En los próximos años, el gobierno de Colombia planea emprender un programa voluntario para reemplazar 100,000 hectáreas de cultivo de hoja de coca, la materia prima para la producción de cocaína. Esto marca un cambio en la política antidrogas del país, que se centrará en la incautación de sustancias en lugar de la erradicación de cultivos ilícitos. Felipe Tascón, director de la Dirección de Sustitución de Cultivos de Uso Ilícito, anunció esta iniciativa como parte de un compromiso adquirido en diálogos de alto nivel con Estados Unidos.

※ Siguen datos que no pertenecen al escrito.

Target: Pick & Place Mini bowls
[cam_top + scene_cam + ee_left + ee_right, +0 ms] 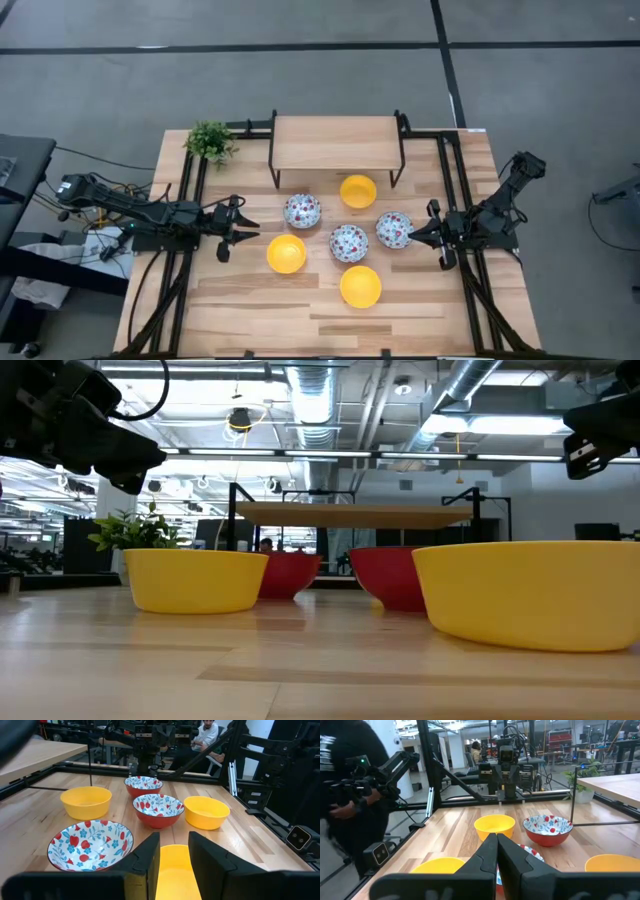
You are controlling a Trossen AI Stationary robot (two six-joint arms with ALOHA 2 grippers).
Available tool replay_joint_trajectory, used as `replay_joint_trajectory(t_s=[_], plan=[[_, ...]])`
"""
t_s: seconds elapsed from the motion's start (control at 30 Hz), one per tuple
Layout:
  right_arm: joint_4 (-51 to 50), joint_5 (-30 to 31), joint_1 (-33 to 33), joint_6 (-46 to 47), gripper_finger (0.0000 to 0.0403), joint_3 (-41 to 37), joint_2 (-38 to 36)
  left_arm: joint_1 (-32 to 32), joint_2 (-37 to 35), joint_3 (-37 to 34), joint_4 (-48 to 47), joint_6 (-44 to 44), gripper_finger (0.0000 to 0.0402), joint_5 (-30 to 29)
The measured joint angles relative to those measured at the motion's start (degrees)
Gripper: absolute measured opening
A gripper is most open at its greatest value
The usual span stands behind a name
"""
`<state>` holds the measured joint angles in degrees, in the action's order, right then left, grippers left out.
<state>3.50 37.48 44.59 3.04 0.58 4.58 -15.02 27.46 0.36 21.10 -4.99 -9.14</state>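
Six mini bowls rest on their bases mid-table. Three are plain yellow (286,254) (360,286) (358,191). The other three are white with a red-and-blue floral pattern (302,210) (348,243) (394,230). My left gripper (248,229) hovers open, level, just left of the nearest yellow bowl (172,870), which shows through the finger gap (174,847). My right gripper (414,236) hovers shut beside the rightmost floral bowl, its fingers (497,847) pointing level toward the table's left. Neither gripper touches a bowl.
A raised wooden shelf (338,143) on black legs stands at the far middle, with a small green plant (210,140) at the far left corner. Black frame rails (190,280) run along both table sides. People show beyond the table (207,735) (345,795).
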Motion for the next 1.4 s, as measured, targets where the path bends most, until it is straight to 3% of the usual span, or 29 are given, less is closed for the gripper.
replay_joint_trajectory(t_s=[1.4], plan=[[0.3,0.0,-0.1,0.0,0.0,0.0,0.0,0.0,0.0,0.0,1.1,0.0,0.0102,-0.5]])
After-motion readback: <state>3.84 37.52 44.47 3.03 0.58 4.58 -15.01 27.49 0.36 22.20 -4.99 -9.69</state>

En 2021, Colombia registró un récord de 204,000 hectáreas de cultivo de hoja de coca y una capacidad potencial de producción de cocaína de 1,400 toneladas, según la Oficina de las Naciones Unidas contra la Droga y el Delito (UNODC).

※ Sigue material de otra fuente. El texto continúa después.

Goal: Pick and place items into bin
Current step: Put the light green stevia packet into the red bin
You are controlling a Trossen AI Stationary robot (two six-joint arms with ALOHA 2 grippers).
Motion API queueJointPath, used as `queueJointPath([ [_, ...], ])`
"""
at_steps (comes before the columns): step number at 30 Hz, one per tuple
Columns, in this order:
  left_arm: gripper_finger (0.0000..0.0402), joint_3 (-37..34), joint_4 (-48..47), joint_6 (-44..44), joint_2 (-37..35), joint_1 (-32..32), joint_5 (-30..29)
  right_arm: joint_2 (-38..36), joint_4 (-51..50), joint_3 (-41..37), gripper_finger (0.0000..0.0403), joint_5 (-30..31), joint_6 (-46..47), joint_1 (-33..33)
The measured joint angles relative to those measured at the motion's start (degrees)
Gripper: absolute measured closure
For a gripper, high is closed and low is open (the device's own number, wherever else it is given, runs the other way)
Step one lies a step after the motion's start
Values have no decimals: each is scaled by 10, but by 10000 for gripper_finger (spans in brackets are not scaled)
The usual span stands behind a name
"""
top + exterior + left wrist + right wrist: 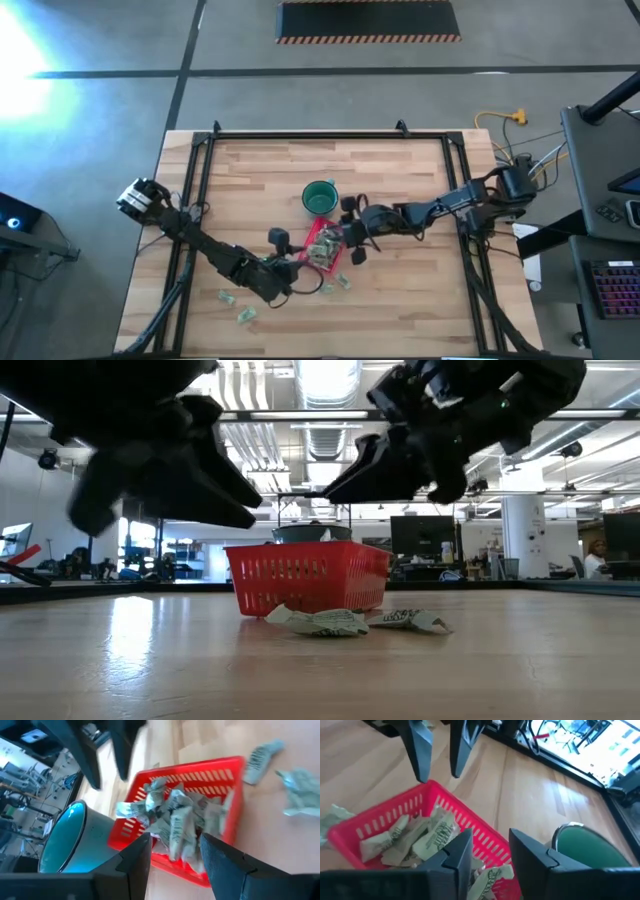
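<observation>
Pale butcher-block wooden table (400, 190), two dark arms, round dark-green cup (319, 196) beside square slatted red plastic bin (322, 246) heaped with crinkled green-and-white wrapped items (422, 837), left gripper (172, 852) and right gripper (490, 847) both spread apart over it, holding nothing, loose wrapped pieces (350, 621) on the wood.

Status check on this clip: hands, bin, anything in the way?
Both hands open and empty, left hand and right hand above the red bin. Bin holds a heap of wrapped items; strays remain on table. Green cup beside bin, not obstructing.
</observation>
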Motion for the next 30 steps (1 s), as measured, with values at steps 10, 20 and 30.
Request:
queueJointPath([
  [10, 246, 53, -193, -124, -58, -86, 90, -108, -142, 0, 287, 0, 42, 25],
  [20, 246, 21, -207, -317, -87, -153, 249, -152, -229, -2, 293, -2, 80, 75],
  [30, 246, -2, -208, -555, -66, -204, 290, -151, -248, -2, 307, -2, 86, 103],
])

Esta nueva política, inaugurada en 2022 por el presidente Gustavo Petro, se enfoca en la incautación de cargamentos de cocaína, la destrucción de laboratorios y la persecución de los grandes capos, en lugar de la erradicación de cultivos y la persecución de los cultivadores, como se hacía anteriormente en Colombia.
Felipe Tascón destacó que tras el acuerdo de paz de 2016 con las FARC, se sustituyeron voluntariamente 46,000 hectáreas de hoja de coca. Sin embargo, hubo incumplimientos en los acuerdos con los campesinos involucrados, lo que requiere la eliminación de obstáculos burocráticos para su implementación con éxito.

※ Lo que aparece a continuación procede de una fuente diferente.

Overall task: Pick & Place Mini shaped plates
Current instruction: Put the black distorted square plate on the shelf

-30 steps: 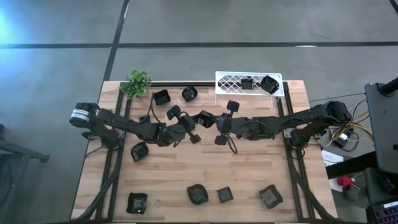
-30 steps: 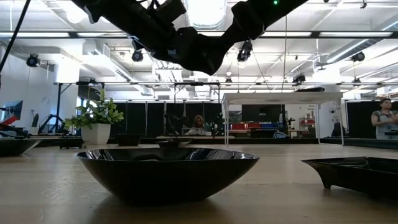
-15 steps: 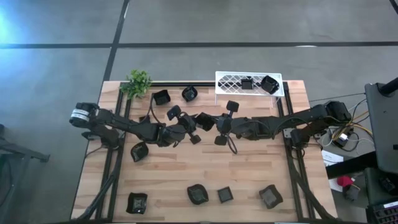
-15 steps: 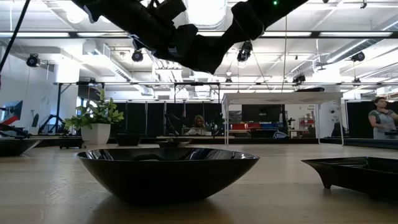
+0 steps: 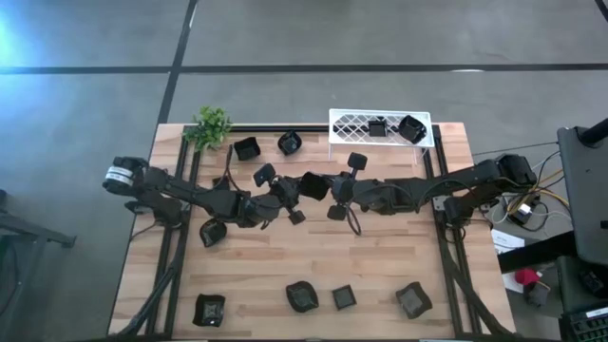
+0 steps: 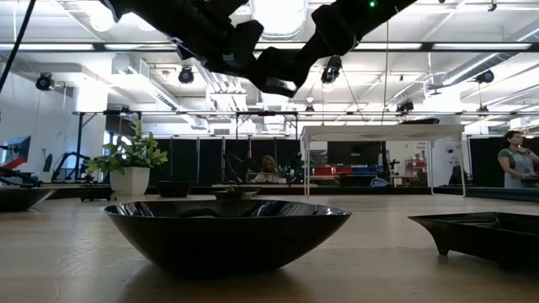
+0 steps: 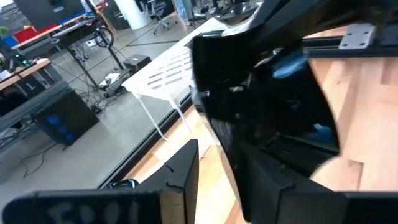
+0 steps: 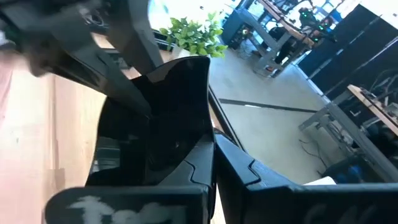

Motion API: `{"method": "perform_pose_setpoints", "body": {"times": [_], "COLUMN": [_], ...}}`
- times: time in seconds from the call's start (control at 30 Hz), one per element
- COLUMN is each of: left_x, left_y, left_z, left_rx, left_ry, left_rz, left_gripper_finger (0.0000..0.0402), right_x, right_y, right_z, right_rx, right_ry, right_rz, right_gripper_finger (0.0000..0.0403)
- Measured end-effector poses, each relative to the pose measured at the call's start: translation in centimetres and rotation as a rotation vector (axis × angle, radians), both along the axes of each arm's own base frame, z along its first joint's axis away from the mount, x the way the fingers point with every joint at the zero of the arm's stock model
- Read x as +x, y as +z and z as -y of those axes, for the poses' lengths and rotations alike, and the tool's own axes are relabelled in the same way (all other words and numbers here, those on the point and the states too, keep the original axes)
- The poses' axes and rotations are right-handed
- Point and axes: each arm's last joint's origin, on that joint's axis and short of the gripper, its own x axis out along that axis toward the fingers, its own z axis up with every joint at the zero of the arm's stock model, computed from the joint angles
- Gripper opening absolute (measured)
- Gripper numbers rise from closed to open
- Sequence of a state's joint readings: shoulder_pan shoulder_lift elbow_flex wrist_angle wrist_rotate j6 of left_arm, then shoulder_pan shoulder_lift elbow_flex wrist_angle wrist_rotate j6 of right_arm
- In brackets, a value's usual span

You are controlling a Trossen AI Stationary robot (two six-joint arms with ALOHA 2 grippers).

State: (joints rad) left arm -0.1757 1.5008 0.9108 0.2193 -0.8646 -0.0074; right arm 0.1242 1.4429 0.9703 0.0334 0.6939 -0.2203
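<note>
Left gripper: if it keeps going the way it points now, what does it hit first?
The left gripper, open, points across at the right gripper, which is shut on a black mini plate. That plate looks first in its line, right at the fingertips, though height and depth are hard to judge.

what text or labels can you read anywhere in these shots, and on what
No text can be read in any view.
Left pincer: pale marks on the bar at its base, too blurred to read.
Right pincer: pale marks on its bar as well, too blurred to read.
Plate in the right pincer: no marking seen.
White rack, plant and wooden table: no lettering seen.
</note>
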Motion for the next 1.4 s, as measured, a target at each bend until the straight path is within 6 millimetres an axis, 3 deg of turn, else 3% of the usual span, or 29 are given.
{"method": "perform_pose_setpoints", "body": {"times": [0.5,0.73,1.0,1.2,1.4], "left_x": [-2.0,-3.1,-3.3,-3.3,-3.3], "left_y": [1.9,2.8,3.0,3.0,3.0], "left_z": [1.2,1.4,1.3,1.3,1.3], "left_rx": [0.006,-0.027,-0.038,-0.043,-0.051], "left_ry": [-0.054,-0.057,-0.058,-0.059,-0.055], "left_rz": [-0.018,0.003,0.012,0.015,0.017], "left_gripper_finger": [0.0103,0.0103,0.0103,0.0103,0.0103], "right_x": [-0.7,-2.3,-4.0,-4.8,-5.0], "right_y": [0.3,1.6,2.6,1.9,0.8], "right_z": [1.2,4.6,9.4,13.0,15.4], "right_rx": [-0.012,0.077,0.242,0.353,0.464], "right_ry": [-0.152,-0.308,-0.56,-0.672,-0.723], "right_rz": [0.004,0.039,0.257,0.329,0.366], "right_gripper_finger": [0.0008,0.0008,0.0008,0.0008,0.0008]}}
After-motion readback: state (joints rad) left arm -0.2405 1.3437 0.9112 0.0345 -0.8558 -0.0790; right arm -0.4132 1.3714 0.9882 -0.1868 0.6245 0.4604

Además, la lucha contra la producción de drogas incluye la sustitución de cultivos por opciones como el café y el ají, proyectos de piscicultura, infraestructura y negocios verdes con prácticas ambientales sostenibles.
Las autoridades colombianas tienen como objetivo incautar alrededor de 834 toneladas de cocaína en 2023, superando las 671 toneladas del año anterior.